Prefeitura e UFS iniciam projeto de requalificação da Farmácia Viva em Aracaju

Prefeitura e UFS iniciam projeto de requalificação da Farmácia Viva em Aracaju
março 11 07:22 2019 Imprimir Conteúdo
Já passou o tempo que o uso de plantas para tratar dores e algumas doenças era só coisa da vovó e do vovô. Ao longo dos anos, a medicina alternativa, mais especificamente a fitoterapia, que utiliza as plantas como meio de cura, tem ganhado espaço, e aquele chazinho de boldo receitado em casa passou a ser indicado dentro, inclusive, de consultórios médicos e unidades de saúde. Em Aracaju, ainda na gestão anterior do prefeito Edvaldo Nogueira, foi implantado o projeto Farmácia Viva, com o objetivo de disponibilizar plantas medicinais em espaços públicos. Agora, o projeto, que ficou inerte durante a administração anterior, está sendo reestruturado como parte do Planejamento Estratégico da gestão atual.

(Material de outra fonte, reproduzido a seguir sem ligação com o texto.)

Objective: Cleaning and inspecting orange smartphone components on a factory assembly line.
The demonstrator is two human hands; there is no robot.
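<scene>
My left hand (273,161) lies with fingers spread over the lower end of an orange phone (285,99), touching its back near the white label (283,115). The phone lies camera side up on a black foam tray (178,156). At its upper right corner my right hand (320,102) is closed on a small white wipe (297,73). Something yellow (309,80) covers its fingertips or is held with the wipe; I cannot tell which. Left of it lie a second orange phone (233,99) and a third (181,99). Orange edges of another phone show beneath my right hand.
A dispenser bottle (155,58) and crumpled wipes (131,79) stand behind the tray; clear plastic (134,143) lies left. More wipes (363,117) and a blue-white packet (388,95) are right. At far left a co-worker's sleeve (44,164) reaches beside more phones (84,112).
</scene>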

As tão conhecidas erva-cidreira, boldo, carqueja, hortelã, aroeira, entre outras plantas, retornarão às Unidades Básicas de Saúde (UBS) de Aracaju, mas, para que isso possa acontecer de acordo com os moldes do Planejamento Estratégico, que atendem às diretrizes do Ministério da Saúde (MS), uma parceria entre a Prefeitura de Aracaju, através das secretarias do Meio Ambiente e da Saúde, e a Universidade Federal de Sergipe (UFS) vai capacitar os profissionais da área de saúde por meio de oficinas. Nesta sexta-feira, 8, aconteceu, na UBS Manoel de Souza Pereira, no conjunto Sol Nascente, a primeira reunião/capacitação dos envolvidos, como primeira etapa para contemplar a retomada do projeto na capital.
Foi nessa unidade que, em 2012, foi implantado o projeto piloto do Farmácia Viva e onde até hoje ainda existem algumas plantas medicinais, que a equipe da unidade mantém com o auxílio da comunidade local. “Fechamos um termo de cooperação entre as secretarias e a UFS em outubro passado, e estamos empenhados em dar andamento ao projeto. Nesta primeira etapa, queremos visualizar uma estratégia de produção de plantas medicinais, através do nosso horto, localizado no Parque da Sementeira. Esse primeiro momento é para sensibilizar os profissionais da saúde, que passarão por uma capacitação de 60 horas, entre esses profissionais estão médicos e enfermeiros. Nosso intuito é retomar os trabalhos efetivos do projeto até junho deste ano”, afirmou o coordenador do Farmácia Viva, Paulo Cerqueira.
Dentro dessa perspectiva, caberá à SMS estruturar as unidades básicas para a utilização do tratamento alternativo. “Todo esse processo está, inclusive, estabelecido numa política nacional dentro do Sistema Único de Saúde (SUS) e Aracaju já possui alguns espaços para a prática do plantio. A reestruturação do projeto, além de se adequar ao SUS, trará mais estratégias de saúde, mais ações para fortalecer a atenção básica e, consequentemente, dará mais qualidade de vida à nossa população”, destacou o técnico da Assessoria de Planejamento e Desenvolvimento Institucional (Asplandi), Luiz Cláudio Soares, ao explicar que, inicialmente, o projeto será implantado em duas ou três unidades para, em seguida, alcançar as demais regiões da capital.
De acordo com a professora do curso de Farmácia da UFS, Francilene Silva, para que o projeto fosse retomado, era necessária a reestruturação. “Mesmo sendo um tratamento realizado através das plantas, ainda assim, era preciso seguir adequações para oferecer um serviço de qualidade e, sensibilizar e capacitar os profissionais é um passo de extrema importância. O Farmácia Viva trata do cultivo até a dispensação, tanto da planta quanto de medicamentos. As plantas que serão cultivadas são as que já são reconhecidas pelo Ministério da Saúde como  seguras e eficazes. Além disso, fizemos um levantamento dentro do perfil epidemiológico da população e o que ela utilizava, e realizamos um cruzamento com o que já era possível. Por isso, os profissionais precisam estar envolvidos porque eles lidarão diretamente com a população”, frisou.
Ao todo, mais de 30 tipos de plantas entre medicinais e fitoterápicas serão utilizadas no projeto. Para isso, o horto do Parque da Sementeira, que é de administração da Sema, recebeu duas novas estufas que, além de servirem para o cultivo de mudas de árvores que serão utilizadas no Plano de Arborização da cidade, também servirão para a cultura das plantas medicinais.